▶ **Data shown**:

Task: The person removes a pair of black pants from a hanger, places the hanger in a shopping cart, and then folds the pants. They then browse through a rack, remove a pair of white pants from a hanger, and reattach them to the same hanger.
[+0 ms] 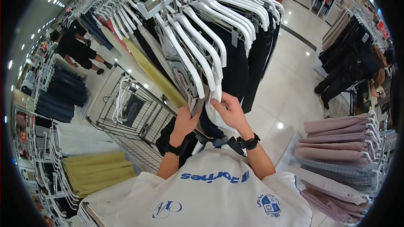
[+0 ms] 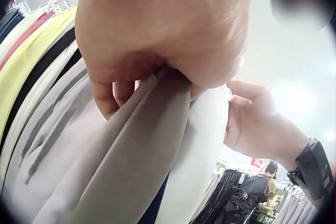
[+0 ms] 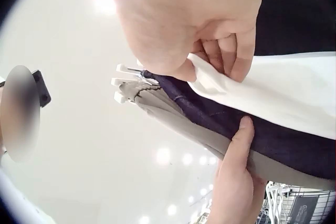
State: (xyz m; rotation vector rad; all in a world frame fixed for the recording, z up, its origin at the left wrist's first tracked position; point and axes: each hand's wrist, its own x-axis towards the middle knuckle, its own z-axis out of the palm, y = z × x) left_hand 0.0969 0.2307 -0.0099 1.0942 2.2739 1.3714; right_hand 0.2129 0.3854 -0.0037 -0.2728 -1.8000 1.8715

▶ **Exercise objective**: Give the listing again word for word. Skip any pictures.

▶ **Expected answer**:
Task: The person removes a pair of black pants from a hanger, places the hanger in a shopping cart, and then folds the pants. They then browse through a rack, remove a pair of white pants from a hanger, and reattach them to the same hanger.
[+0 ms] 
[+0 ms] 
[+0 ms] 
State: (xyz m; rotation vector rad; all in a world frame fixed for the recording, z up, its origin at the left wrist's first tracked position; point and axes: each hand's wrist, its own x-axis towards the middle knuckle, its own z-axis out of the palm, y = z × x) left_hand 0.0969 0.2307 -0.0099 1.0942 2.2739 1.3714; right_hand 0.2129 0.3854 -0.0037 -0.2728 -1.8000 1.8715

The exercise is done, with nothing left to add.